Aplicações em Genética Médica pt2 Flashcards
O PCR em tempo real ou quantitativo (qPCR) permite:
- Monitorizar/acompanhar ao longo do tempo a reação de PCR
- Quantificar a amostra inicial
Depois de cada ciclo, a quantidade de DNA ____________.
Duplica (aumento exponencial)
Fases da curva exponencial de qPRC:
- Fase lag - a duração desta fase é inversamente proporcional à concentração do material no início
- Fase exponencial
- Fase estacionária
O que permite acompanhar em qPCR, a amplificação do DNA em tempo real?
A utilização de fluoróforos (é necessário que o termociclador possua um detetor de fluorescência)
Comparação entre PCR e qPCR?
- PCR é mais fácil, mas obtém-se menos resultados, permitindo apenas a deteção do produto no fim do PCR e é necessário correr em gel. Permite genotipagem, descriminação alélica, deteção de SNPs, mutações pontuais, inserções e deleções
- q-PCR permite obter resultados mais complexos e saber se o produto está a ser amplificado durante a reação ou não. Permite obter quantificação absoluta ou relativa e fazer, também, genotipagem
Distinção entre quantificação absoluta e relativa no qPCR:
- absoluta - necessária curva de calibração feita a partir de tresholds obtidos com amostras de concentração conhecida
- relativa - comparação com housekeeping genes
Sistemas que existem para a deteção no qPCR:
- Flurocromos específicos para dsDNA que emitem fluorescência
- SyBr green
- Sondas de hibridização
- Sondas de clivagem (TaqMan)
- Sondas de deslocamento (Molecular beacons, FRET)
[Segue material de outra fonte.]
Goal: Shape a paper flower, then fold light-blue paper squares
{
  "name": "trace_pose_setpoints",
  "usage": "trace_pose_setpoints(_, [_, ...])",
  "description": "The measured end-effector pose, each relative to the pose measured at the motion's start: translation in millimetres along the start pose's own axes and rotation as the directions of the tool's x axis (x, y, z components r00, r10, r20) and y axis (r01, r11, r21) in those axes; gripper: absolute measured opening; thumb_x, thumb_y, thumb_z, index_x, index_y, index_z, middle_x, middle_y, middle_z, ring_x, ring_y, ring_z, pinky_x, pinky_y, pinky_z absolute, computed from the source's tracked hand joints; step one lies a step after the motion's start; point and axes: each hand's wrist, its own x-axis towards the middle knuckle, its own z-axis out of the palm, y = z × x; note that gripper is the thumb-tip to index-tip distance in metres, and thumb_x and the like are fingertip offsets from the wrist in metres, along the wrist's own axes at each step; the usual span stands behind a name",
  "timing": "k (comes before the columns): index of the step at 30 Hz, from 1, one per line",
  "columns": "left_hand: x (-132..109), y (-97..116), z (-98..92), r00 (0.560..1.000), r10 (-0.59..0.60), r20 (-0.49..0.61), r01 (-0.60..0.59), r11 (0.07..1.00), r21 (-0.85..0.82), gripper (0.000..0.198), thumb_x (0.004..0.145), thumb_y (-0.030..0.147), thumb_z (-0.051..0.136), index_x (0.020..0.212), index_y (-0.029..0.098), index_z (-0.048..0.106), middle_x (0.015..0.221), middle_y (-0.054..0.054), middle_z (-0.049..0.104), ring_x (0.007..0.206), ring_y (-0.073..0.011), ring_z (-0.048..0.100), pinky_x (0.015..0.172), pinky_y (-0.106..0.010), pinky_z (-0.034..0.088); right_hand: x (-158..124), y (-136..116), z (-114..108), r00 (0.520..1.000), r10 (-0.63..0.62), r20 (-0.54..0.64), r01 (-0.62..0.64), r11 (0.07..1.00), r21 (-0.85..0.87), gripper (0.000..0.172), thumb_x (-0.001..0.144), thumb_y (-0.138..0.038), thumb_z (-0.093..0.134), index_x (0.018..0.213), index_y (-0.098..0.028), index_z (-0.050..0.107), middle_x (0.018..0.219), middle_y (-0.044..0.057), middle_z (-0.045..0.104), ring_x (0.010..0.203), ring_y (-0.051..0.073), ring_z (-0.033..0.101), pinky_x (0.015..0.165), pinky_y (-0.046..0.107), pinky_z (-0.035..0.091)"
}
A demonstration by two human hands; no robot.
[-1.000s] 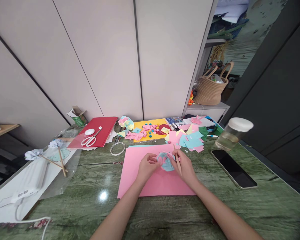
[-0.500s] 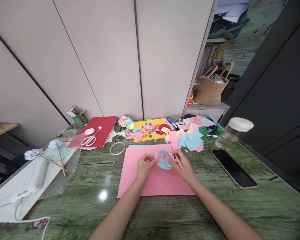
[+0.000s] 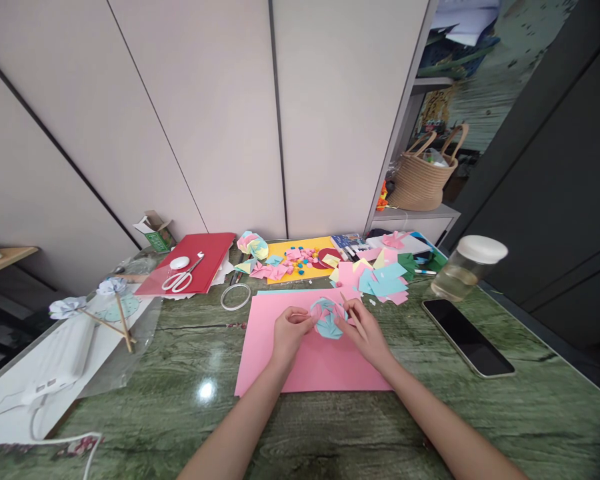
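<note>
Between my two hands is a round ornament of folded paper (image 3: 329,327), light blue with pink parts. My left hand (image 3: 291,331) pinches its left edge between thumb and fingers. My right hand (image 3: 364,331) is closed on its right side, and a thin wooden stick (image 3: 354,313) lies among the right fingers. Both hands are above a stack of pink paper sheets (image 3: 320,373). Just behind them lie loose pink, blue and yellow paper squares (image 3: 384,279).
A clear jar with white lid (image 3: 457,270) and a phone (image 3: 467,337) occupy the right. White scissors (image 3: 180,279) rest on a red folder (image 3: 213,257). A tape roll (image 3: 235,297), paper flowers on sticks (image 3: 125,323) and a white power strip (image 3: 63,353) are leftward. Beads (image 3: 303,257) lie on yellow paper.
</note>
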Motion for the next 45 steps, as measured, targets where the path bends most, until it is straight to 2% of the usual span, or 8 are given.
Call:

- Oligonucleótidos com fluoróforos incorporados
Mecanismo das SbBr green, vantagens e desvantagens:
- Reconhece e liga-se ao dsDNA, de forma inespecífica de sequência, pelo que existe sinal durante a fase de polimerização ou extensão
- Vantagens: técnica mais barata
- Desvantagem: liga-se a qualquer cadeia dupla (DNA ou RNA) sendo melhor eletroforese no final para verificar
Mecanismos das sondas de clivagem (TaqMan) e vantagens:
- A sonda possui um fluoróforo a 5’ e um quencher a 3’. O quencher inibe a fluorescência do fluorocromo quando na sua proximidade, pelo que se garante que não há sinal de sonda não hibridada. Quando a Taq Polimerase está a estender os primers cliva a sonda com a sua atividade 5’-3’ exonuclease e este é liberto para longe do quencher ganhando fluorescência. Assim, nestas sondas a deteção é feita durante o passo de extensão
- Vantagens: especificidade (hibridam num local dentro da sequência a amplificar) e é tudo realizado num tubo fechado (pouco risco de contaminação)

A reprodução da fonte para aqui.